* [WORK INSTRUCTION]
Pictures stay out of the copy. Retype exactly the lines below from the one with "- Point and" through the one with "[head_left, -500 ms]".

* [DATA EXCERPTS]
_____

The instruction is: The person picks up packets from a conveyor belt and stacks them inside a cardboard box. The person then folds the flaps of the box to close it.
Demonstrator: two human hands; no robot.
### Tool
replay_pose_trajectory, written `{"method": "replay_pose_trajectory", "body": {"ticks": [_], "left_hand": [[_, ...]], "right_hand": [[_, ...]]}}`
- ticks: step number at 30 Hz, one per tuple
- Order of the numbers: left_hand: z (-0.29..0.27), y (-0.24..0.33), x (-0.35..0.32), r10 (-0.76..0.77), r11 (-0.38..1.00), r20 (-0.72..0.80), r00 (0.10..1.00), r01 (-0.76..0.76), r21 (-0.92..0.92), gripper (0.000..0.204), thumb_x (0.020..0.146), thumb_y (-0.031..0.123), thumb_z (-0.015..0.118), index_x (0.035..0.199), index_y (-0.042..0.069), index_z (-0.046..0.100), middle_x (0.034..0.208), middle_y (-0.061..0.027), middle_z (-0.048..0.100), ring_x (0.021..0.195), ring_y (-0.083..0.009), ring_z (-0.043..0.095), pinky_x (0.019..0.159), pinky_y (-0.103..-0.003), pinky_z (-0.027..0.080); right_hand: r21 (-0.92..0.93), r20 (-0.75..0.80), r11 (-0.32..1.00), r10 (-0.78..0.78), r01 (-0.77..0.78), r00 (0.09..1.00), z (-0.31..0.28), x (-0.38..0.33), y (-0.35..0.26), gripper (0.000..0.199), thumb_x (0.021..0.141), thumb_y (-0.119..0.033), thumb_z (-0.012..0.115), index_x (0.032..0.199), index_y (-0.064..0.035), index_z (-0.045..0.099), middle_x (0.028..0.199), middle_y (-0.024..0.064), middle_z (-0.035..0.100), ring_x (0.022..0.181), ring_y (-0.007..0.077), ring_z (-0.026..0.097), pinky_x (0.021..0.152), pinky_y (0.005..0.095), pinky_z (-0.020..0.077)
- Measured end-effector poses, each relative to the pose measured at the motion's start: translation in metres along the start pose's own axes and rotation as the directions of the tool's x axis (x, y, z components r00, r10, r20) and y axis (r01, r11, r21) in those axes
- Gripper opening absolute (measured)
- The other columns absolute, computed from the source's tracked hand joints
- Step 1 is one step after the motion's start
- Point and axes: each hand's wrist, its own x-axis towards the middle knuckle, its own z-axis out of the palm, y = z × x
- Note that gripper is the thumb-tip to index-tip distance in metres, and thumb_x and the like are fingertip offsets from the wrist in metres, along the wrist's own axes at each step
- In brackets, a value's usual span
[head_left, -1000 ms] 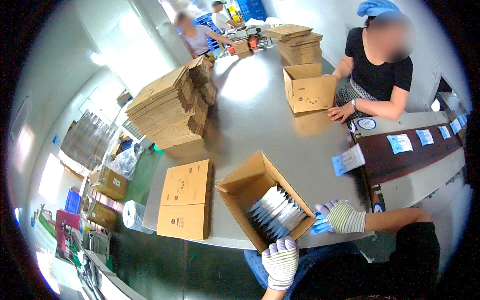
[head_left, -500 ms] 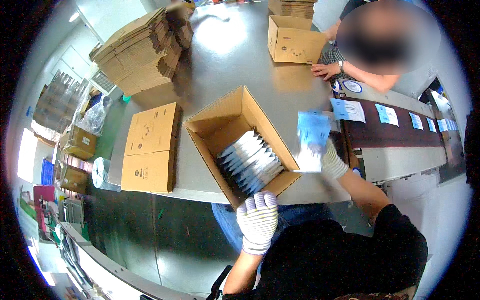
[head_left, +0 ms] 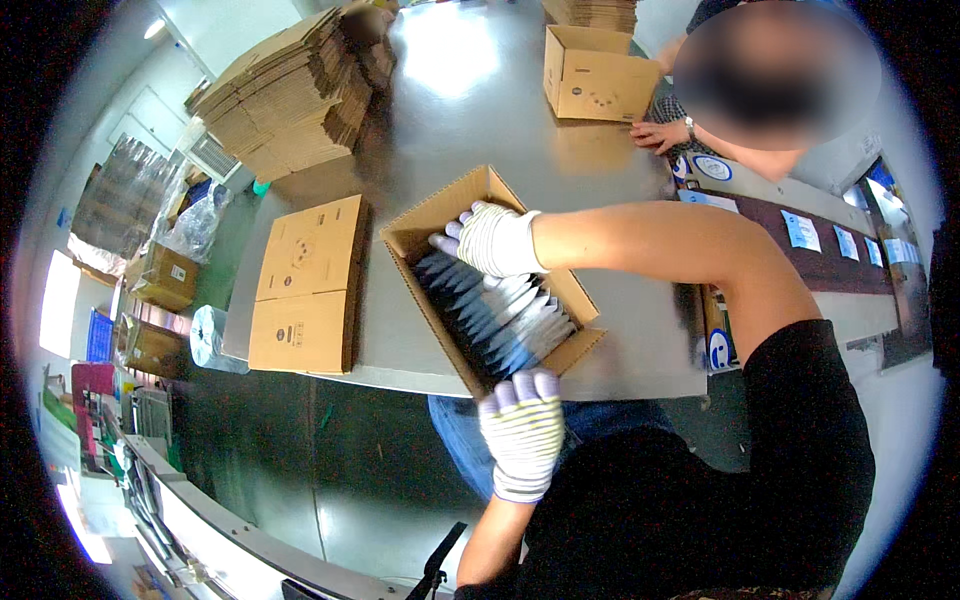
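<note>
An open cardboard box (head_left: pixel 425 214) stands tilted across the near part of the table. Inside it, a row of flat blue-and-white packets (head_left: pixel 515 320) stands on edge, overlapping. My left hand (head_left: pixel 520 430), in a striped glove, has its fingers hooked over the box's near rim. My right hand (head_left: pixel 495 240), gloved alike, reaches into the far end of the box. Its fingers are closed over the top of a packet (head_left: pixel 432 266) at the far end of the row; the glove hides much of that packet.
Flattened cartons (head_left: pixel 305 285) lie left of the box, with a tall carton stack (head_left: pixel 270 110) behind. On the right, a dark conveyor belt (head_left: pixel 765 230) carries spaced packets (head_left: pixel 801 231). Across the table, a co-worker's hand (head_left: pixel 660 136) rests beside another open box (head_left: pixel 605 85).
My right hand has swung left from beside the conveyor into the box, bringing a blue-and-white packet with it. The row in the box now reaches farther back. My left hand stays at the near rim.
</note>
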Motion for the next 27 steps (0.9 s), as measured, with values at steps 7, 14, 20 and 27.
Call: {"method": "replay_pose_trajectory", "body": {"ticks": [7, 14, 20, 27], "left_hand": [[0.003, -0.035, 0.010, -0.002, 0.997, -0.039, 0.999, -0.001, -0.075, 0.008, 0.077, 0.022, 0.056, 0.082, 0.016, 0.052, 0.072, -0.0008, 0.050, 0.067, -0.0176, 0.052, 0.059, -0.035, 0.038], [0.012, -0.044, 0.008, 0.191, 0.940, -0.194, 0.962, -0.236, -0.246, 0.032, 0.072, 0.026, 0.069, 0.095, 0.012, 0.053, 0.089, -0.0044, 0.057, 0.091, -0.0234, 0.057, 0.078, -0.039, 0.043], [0.006, -0.084, -0.020, -0.125, 0.978, -0.284, 0.951, 0.070, -0.195, 0.041, 0.076, 0.021, 0.069, 0.110, 0.007, 0.049, 0.110, -0.0133, 0.058, 0.107, -0.0359, 0.052, 0.093, -0.048, 0.039], [0.025, -0.109, -0.039, -0.242, 0.970, -0.184, 0.953, 0.243, -0.018, 0.042, 0.085, 0.024, 0.058, 0.119, 0.002, 0.046, 0.114, -0.0153, 0.054, 0.119, -0.0396, 0.045, 0.097, -0.049, 0.036]], "right_hand": [[0.528, -0.035, 0.840, -0.131, 0.130, 0.991, -0.039, -0.061, -0.010, 0.053, 0.077, -0.054, 0.064, 0.096, -0.0046, 0.062, 0.085, 0.0182, 0.065, 0.082, 0.0361, 0.064, 0.070, 0.0438, 0.0525], [0.197, -0.351, 0.940, -0.198, 0.279, 0.915, 0.007, -0.142, -0.070, 0.025, 0.079, -0.036, 0.055, 0.082, -0.0106, 0.058, 0.068, 0.0022, 0.054, 0.066, 0.0198, 0.057, 0.064, 0.0361, 0.0448], [0.123, -0.374, 0.992, 0.013, 0.036, 0.927, 0.008, -0.085, -0.052, 0.019, 0.078, -0.025, 0.058, 0.083, -0.0058, 0.059, 0.075, 0.0095, 0.060, 0.073, 0.0264, 0.062, 0.071, 0.0389, 0.0481], [0.145, -0.623, 0.872, 0.448, -0.468, 0.641, 0.024, 0.055, 0.104, 0.077, 0.072, -0.038, 0.070, 0.129, 0.0043, 0.041, 0.132, 0.0228, 0.043, 0.125, 0.0386, 0.039, 0.106, 0.0523, 0.0287]]}}
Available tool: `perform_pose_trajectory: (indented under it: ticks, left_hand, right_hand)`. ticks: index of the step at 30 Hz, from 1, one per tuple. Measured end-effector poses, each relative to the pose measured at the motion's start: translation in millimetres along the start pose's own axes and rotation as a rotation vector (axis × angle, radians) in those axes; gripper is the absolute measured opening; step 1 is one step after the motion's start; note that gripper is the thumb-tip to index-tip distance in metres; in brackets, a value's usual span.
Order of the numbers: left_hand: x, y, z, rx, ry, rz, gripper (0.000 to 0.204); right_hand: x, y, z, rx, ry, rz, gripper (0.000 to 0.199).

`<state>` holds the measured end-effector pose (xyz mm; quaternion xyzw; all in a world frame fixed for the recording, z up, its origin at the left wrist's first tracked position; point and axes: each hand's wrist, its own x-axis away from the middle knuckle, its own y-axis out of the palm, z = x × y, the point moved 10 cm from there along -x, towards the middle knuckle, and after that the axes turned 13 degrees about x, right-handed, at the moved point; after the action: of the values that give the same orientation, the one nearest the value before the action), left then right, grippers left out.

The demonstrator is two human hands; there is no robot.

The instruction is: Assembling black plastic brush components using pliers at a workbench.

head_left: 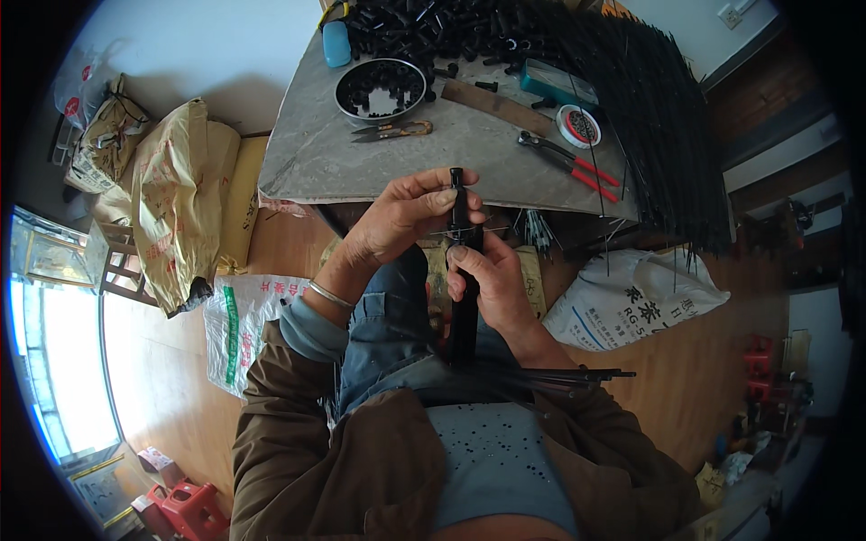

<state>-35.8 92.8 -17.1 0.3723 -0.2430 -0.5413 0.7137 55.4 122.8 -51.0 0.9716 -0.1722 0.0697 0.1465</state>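
Long black rod-shaped piece (464,320): between both hands, reaching toward lap
Left hand (408,215): pinching its narrow far end
Right hand (495,284): gripping its middle
Red-handled metal pliers (575,171): beyond right hand

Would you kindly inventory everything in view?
table: one, grey, ahead
tubular piece: one, black, centre
small pieces: many, black, table back
dish: one, silver, table left
thread snips: one, dark, below dish
pliers: one, red-handled, table right
bar: one, brown, table middle
tin: one, white, table right
box: one, teal, table back
rods: many, black, table right
sacks: several, tan and white, floor
jacket: one, brown, worn
left grip: one, bare, piece's top
right grip: one, bare, piece's lower part
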Motion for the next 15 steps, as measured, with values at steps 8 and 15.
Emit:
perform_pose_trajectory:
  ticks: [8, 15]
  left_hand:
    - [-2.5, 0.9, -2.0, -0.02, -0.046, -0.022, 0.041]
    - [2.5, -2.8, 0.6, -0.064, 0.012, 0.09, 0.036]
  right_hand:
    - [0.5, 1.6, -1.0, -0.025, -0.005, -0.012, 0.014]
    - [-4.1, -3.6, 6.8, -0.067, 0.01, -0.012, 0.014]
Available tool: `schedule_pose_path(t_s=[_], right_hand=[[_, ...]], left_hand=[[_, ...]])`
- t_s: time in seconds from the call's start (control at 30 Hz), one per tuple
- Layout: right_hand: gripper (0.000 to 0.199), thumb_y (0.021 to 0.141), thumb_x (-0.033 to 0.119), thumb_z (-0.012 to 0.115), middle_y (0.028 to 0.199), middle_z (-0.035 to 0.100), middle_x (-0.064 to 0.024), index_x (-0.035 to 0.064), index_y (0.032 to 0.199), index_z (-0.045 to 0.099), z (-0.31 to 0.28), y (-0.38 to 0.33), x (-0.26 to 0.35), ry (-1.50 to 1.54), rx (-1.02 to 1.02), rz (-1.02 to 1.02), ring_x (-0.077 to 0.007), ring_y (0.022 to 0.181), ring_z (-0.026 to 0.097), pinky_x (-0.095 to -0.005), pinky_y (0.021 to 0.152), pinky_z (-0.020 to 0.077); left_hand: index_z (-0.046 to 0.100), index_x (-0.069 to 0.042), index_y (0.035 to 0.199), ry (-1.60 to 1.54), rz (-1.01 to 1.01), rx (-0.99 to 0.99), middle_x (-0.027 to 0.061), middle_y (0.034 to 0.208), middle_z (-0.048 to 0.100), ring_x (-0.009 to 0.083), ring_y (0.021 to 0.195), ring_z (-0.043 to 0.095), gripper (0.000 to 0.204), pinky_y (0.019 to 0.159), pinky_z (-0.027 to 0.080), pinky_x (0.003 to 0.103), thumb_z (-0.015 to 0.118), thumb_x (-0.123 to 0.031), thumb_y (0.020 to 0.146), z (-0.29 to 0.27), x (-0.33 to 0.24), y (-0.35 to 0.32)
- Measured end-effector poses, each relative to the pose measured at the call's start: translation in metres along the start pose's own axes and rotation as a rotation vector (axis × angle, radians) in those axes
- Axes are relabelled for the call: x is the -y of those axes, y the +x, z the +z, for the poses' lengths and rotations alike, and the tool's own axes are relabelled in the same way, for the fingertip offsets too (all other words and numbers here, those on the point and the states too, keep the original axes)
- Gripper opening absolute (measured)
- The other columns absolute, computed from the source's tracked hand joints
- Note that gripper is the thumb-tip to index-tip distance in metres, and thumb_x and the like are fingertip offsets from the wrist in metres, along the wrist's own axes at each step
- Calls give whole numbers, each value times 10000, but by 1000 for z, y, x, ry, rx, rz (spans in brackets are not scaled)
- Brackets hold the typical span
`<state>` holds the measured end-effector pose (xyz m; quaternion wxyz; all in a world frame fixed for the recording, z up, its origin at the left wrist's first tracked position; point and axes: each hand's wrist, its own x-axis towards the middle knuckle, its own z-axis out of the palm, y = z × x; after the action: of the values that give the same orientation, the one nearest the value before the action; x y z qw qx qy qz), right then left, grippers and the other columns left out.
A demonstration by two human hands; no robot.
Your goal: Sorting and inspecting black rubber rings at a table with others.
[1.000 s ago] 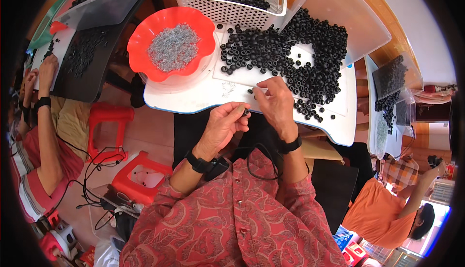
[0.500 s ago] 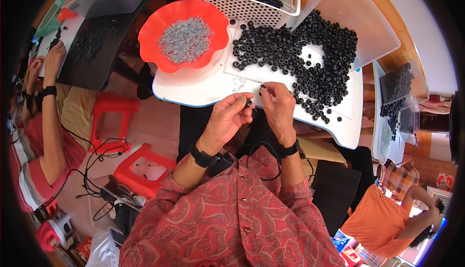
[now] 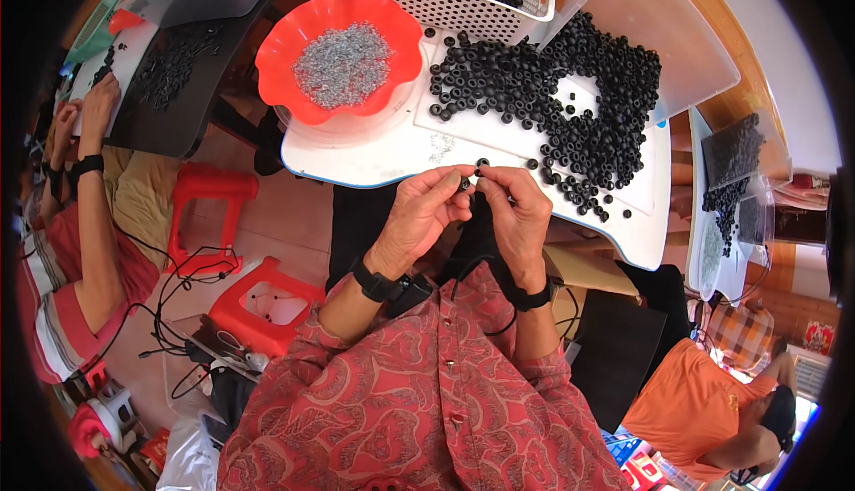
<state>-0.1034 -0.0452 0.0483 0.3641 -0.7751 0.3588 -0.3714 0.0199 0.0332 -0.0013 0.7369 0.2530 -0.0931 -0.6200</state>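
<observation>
In front of my chest, at the near edge of the white table [image 3: 356, 167], my two hands almost meet. My left hand [image 3: 411, 216] is closed, pinching a small round black part [image 3: 463, 184] between thumb and fingers. Fingers and thumb of my right hand [image 3: 520, 213] press together right beside it, at a small black piece [image 3: 482, 167] too small to name. Beyond them spreads a heap of round black ring-like parts [image 3: 614, 90]. A red wavy-rimmed bowl [image 3: 274, 68] at the far left of the table holds many small clear pieces [image 3: 343, 65].
A white perforated basket [image 3: 445, 12] with more black parts stands at the back, beside a translucent bin [image 3: 686, 54]. Red plastic stools [image 3: 254, 313] and dark cables [image 3: 169, 299] lie to my left. Co-workers sit left, at a dark table [image 3: 183, 126], and right, in an orange shirt [image 3: 690, 402].
My right fingertips have come down and closer to the part in my left hand. My left hand has shifted slightly right. The orange-shirted person's arms have moved.
</observation>
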Motion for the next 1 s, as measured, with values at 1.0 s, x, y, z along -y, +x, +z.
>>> schedule_pose_path(t_s=[1.0], right_hand=[[253,816,-32,679,871,650,-46,8,1065,666,5,-12,-2,248,-8,103,-102,749,633,-234,696,507]], left_hand=[[610,17,1169,-91,-4,20,37,953,630,83,802,579,248,703,521,231,548,-148,995,3,3,0]])
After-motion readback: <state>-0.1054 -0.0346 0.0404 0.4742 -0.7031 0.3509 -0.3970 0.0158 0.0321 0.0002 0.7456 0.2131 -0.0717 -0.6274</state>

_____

* [SOLUTION TO THE EXERCISE]
- Point and axes: each hand's wrist, its own x-axis towards the middle knuckle, its own z-axis out of the palm, y = z × x
- Note that gripper is the thumb-tip to index-tip distance in metres, and thumb_x and the like are fingertip offsets from the wrist in metres, along the wrist's own axes at each step
- In brackets, a value's usual span
[head_left, -1000 ms] 
[head_left, -500 ms] 

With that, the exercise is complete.